## Exercise
Return all entries word for word, but drop any images.

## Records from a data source
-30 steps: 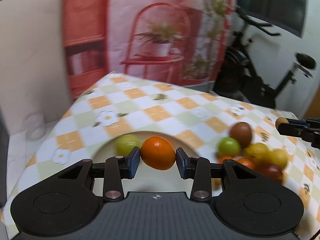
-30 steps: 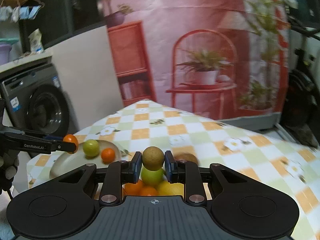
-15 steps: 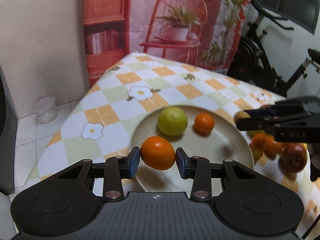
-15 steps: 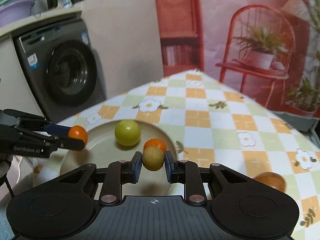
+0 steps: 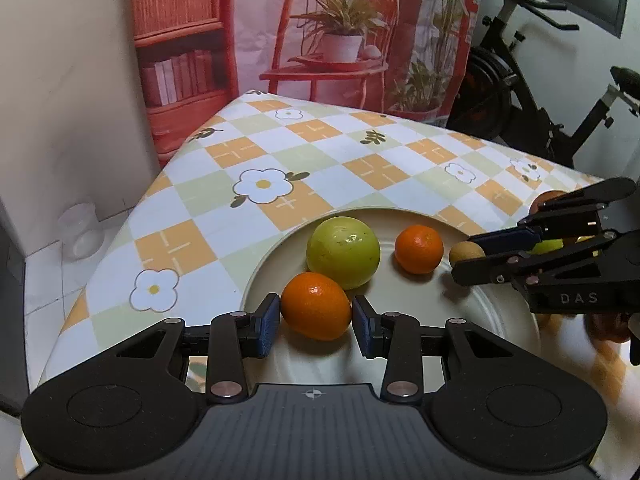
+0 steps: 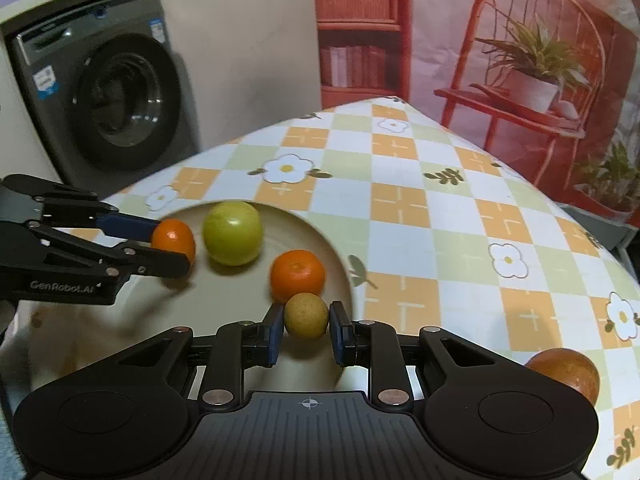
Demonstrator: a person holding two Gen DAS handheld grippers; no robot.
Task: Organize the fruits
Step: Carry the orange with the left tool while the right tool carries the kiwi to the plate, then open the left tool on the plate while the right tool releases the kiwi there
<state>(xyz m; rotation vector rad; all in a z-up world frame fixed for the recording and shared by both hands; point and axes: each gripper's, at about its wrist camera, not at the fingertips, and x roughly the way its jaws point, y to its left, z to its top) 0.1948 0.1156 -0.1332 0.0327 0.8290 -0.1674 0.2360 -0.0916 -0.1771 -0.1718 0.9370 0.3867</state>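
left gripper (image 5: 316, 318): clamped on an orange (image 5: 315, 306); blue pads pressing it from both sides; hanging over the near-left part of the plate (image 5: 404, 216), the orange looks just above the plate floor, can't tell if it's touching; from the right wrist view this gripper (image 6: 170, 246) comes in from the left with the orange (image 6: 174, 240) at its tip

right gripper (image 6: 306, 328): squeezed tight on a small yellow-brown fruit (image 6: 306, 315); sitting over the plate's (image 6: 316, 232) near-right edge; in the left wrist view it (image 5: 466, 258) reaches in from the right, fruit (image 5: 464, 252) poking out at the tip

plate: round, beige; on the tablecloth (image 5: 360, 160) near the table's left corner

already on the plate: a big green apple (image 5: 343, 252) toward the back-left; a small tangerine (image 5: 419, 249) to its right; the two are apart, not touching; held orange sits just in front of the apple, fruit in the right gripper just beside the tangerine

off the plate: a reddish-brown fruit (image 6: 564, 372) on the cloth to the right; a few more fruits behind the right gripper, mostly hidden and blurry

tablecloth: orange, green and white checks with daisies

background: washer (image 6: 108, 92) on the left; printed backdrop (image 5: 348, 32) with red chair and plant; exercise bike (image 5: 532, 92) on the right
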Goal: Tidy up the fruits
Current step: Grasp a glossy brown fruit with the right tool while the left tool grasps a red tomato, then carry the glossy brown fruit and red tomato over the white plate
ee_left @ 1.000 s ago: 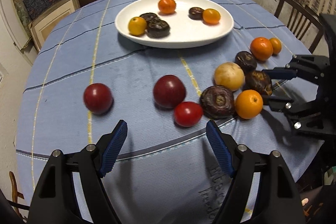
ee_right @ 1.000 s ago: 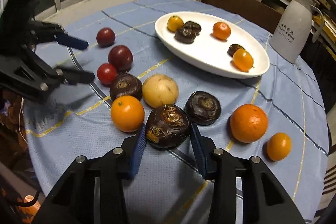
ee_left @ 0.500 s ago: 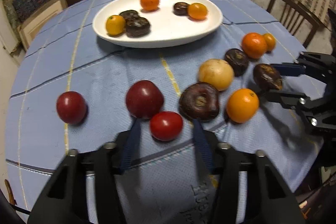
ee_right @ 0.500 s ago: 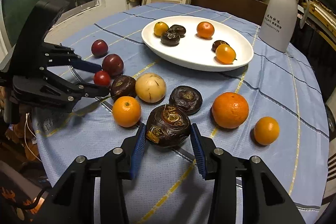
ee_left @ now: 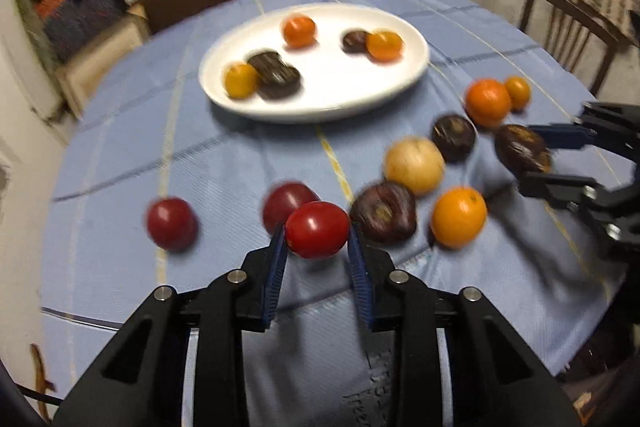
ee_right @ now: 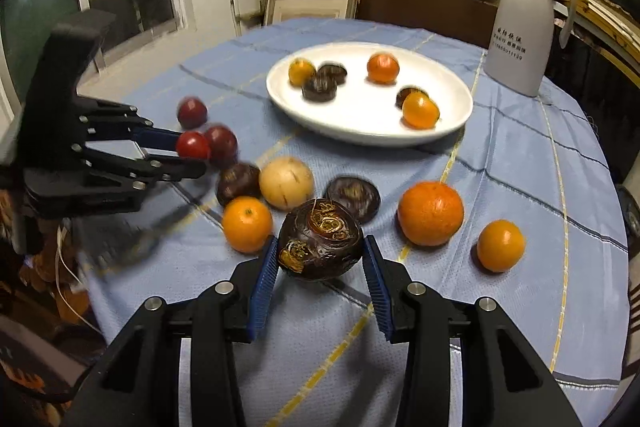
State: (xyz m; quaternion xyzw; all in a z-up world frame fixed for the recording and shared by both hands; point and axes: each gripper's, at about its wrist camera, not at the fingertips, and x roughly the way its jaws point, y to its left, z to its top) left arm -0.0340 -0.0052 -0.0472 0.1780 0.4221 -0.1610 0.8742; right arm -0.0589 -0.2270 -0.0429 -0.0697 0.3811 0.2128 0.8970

## Final answer
-30 steps: 
-30 steps: 
-15 steps: 
-15 steps: 
+0 steps: 
+0 steps: 
Demonstrator: a person holding two Gen DAS handheld grippers; no robot.
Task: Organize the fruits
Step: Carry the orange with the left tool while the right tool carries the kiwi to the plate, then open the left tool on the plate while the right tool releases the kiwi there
<state>(xyz m; rotation vector rad; all in a z-up world frame fixed for the recording and shared by both hands; point and axes: each gripper's, at about its wrist camera, not at the fingertips, and x roughly the way its jaws point, y to its left, z to its top) 0.1948 0.1156 -0.1332 0.0327 0.8290 -0.1674 0.2360 -0.0916 -0.1771 -0.1718 0.9370 0.3867</state>
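left gripper (image 5: 316, 318): clamped on an orange (image 5: 315, 306); blue pads pressing it from both sides; hanging over the near-left part of the plate (image 5: 404, 216), the orange looks just above the plate floor, can't tell if it's touching; from the right wrist view this gripper (image 6: 170, 246) comes in from the left with the orange (image 6: 174, 240) at its tip

right gripper (image 6: 306, 328): squeezed tight on a small yellow-brown fruit (image 6: 306, 315); sitting over the plate's (image 6: 316, 232) near-right edge; in the left wrist view it (image 5: 466, 258) reaches in from the right, fruit (image 5: 464, 252) poking out at the tip

plate: round, beige; on the tablecloth (image 5: 360, 160) near the table's left corner

already on the plate: a big green apple (image 5: 343, 252) toward the back-left; a small tangerine (image 5: 419, 249) to its right; the two are apart, not touching; held orange sits just in front of the apple, fruit in the right gripper just beside the tangerine

off the plate: a reddish-brown fruit (image 6: 564, 372) on the cloth to the right; a few more fruits behind the right gripper, mostly hidden and blurry

tablecloth: orange, green and white checks with daisies

background: washer (image 6: 108, 92) on the left; printed backdrop (image 5: 348, 32) with red chair and plant; exercise bike (image 5: 532, 92) on the right
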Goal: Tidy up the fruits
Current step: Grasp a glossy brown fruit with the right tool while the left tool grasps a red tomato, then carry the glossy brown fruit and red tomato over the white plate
ee_left @ 1.000 s ago: 
ee_right @ 1.000 s ago: 
ee_left @ 0.500 s ago: 
ee_right @ 0.500 s ago: 
ee_left @ now: 
ee_right @ now: 
State: (xyz m; quaternion xyzw; all in a z-up world frame fixed for the recording and shared by both hands; point and axes: each gripper's, at about its wrist camera, not at the fingertips, and x roughly the way its jaws point, y to its left, z to its top) left arm -0.0340 -0.0052 -0.0472 0.1780 0.4221 -0.1610 0.8742; right arm -0.0589 -0.2270 -0.0429 -0.0697 0.3811 0.2128 0.8970

Nothing further remains to be added to the answer.